Evaluation of the role of LRRK2 gene in Parkinson's disease in an East Indian cohort.

Leucine rich repeat kinase 2 (LRRK2) gene defects cause Parkinson's disease (PD). Recently, LRRK2 has also been shown by genome wide association (GWA) studies to be a susceptibility gene for the disease. In India mutations in LRRK2 is a rare cause of PD. We, therefore, genotyped 64 SNPs across LRRK2 in 161 control samples and finally studied 6 haplotype tagging SNPs for association-based study on 300 cases and 446 ethnically matched controls to explore the potential role of LRRK2 as a susceptibility gene in PD for East Indians. We did not find any significant allele/ genotype or haplotype associations with PD suggesting that common genetic variants within LRRK2 play limited role in modulating PD among East Indians. In addition, we also screened for the common mutations (viz. p.R1441C, p.R1441G, p.R1441H, p.Y1699C, p.G2019S), and a risk variant common among Asians (p.G2385R) but did not observe any of the above mentioned variants in our cohort. Our study, therefore, strongly suggests that LRRK2 has minimal role as a candidate and susceptibility gene in PD pathogenesis among East Indians.

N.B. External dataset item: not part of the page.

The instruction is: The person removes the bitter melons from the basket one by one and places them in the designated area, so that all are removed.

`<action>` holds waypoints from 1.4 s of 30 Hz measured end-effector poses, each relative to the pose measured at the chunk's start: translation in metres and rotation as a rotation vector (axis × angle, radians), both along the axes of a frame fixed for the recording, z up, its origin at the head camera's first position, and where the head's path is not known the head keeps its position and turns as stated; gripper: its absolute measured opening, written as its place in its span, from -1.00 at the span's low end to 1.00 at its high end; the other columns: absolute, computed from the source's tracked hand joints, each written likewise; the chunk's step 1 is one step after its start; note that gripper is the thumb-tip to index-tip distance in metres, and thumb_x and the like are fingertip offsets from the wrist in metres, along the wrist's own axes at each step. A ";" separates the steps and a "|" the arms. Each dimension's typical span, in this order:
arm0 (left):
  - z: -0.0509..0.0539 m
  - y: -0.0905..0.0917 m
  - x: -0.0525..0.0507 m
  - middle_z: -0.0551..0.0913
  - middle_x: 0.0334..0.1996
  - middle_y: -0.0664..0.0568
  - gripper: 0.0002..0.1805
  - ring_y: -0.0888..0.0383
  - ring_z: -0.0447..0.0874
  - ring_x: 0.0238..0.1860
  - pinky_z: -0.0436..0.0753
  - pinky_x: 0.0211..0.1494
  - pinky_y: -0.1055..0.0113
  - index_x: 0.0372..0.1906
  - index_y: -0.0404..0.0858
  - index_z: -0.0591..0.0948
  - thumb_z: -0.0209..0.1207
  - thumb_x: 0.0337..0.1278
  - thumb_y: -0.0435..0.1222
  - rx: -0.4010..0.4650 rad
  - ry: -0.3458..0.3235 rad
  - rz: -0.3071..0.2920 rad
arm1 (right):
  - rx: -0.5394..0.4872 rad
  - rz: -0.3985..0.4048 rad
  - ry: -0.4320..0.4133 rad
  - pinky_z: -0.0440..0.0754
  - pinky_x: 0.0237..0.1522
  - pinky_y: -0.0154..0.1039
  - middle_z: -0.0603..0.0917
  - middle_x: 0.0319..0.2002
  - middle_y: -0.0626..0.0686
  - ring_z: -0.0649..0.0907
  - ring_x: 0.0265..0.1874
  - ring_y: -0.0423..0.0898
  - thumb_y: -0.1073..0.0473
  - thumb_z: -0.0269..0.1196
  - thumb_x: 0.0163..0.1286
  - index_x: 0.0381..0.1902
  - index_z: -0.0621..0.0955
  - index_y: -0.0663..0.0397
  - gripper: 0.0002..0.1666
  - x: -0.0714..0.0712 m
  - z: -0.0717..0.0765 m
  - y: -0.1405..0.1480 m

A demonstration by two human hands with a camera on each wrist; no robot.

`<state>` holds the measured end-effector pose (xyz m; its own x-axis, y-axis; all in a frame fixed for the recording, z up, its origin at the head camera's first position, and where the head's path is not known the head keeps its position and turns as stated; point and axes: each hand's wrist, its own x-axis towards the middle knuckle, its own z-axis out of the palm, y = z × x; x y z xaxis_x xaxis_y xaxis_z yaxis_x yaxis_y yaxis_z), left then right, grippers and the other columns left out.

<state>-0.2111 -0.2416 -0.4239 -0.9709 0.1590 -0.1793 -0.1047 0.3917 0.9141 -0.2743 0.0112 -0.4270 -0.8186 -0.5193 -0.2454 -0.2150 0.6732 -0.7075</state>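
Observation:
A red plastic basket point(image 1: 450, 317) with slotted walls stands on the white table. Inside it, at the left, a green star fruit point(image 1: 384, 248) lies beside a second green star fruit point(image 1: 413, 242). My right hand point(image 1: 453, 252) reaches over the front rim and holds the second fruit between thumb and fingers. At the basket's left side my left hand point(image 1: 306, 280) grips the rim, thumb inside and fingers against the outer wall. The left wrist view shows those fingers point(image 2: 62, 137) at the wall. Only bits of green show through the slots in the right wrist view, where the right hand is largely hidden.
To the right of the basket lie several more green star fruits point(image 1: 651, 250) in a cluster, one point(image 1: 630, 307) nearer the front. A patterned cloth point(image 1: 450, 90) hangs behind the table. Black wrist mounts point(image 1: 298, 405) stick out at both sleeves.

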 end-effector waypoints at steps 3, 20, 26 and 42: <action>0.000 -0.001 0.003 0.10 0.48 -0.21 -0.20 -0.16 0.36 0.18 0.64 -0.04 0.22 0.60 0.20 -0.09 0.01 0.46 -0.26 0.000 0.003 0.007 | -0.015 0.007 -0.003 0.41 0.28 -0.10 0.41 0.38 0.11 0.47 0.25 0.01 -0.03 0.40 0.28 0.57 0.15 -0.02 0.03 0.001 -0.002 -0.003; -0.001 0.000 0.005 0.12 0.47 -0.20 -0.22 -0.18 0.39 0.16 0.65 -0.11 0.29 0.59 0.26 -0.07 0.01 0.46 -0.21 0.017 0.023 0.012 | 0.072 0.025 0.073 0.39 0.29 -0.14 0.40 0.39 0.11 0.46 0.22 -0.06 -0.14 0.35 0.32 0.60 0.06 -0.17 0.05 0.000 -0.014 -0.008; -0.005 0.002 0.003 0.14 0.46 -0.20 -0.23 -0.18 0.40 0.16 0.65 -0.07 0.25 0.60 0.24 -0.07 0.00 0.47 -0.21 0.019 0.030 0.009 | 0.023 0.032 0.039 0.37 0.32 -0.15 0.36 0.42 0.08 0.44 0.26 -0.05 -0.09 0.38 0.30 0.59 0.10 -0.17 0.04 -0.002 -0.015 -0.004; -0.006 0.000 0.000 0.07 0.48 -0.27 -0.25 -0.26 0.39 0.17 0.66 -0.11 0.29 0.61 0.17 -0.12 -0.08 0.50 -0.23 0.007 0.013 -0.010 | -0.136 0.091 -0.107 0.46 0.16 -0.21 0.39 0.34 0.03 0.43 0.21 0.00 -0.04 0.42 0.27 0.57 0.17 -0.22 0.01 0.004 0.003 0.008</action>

Evaluation of PINK1 variants in Indian Parkinson's disease patients.

Mutations in PINK1 have been identified in familial and sporadic cases of early onset Parkinson's disease (PD). To determine the contribution of PINK1 variants in Indian PD patients, the gene was screened in 250 patients and 205 ethnically matched controls by polymerase chain reaction, single-stranded conformation polymorphism and DNA sequencing. Two potentially pathogenic variants (Arg246Gln & Arg276Gln) were detected in the heterozygous state in 5 patients; none of the patients carried homozygous or compound heterozygous mutations. In addition, 13 other variants were identified, including a known polymorphism (Ala340Thr), a few synonymous or intronic changes, none of which are likely to be pathogenic. Unlike the Chinese population, the Ala340Thr variant did not show any association with PD in Indian population. Six single nucleotide polymorphisms (SNPs) selected from dbSNP were genotyped in 531 normal, healthy individuals representing different ethnic groups of India. Most of the SNP markers were observed to be highly heterozygous among Indians, which could be used for segregation analysis of PINK1 alleles in familial PD cases.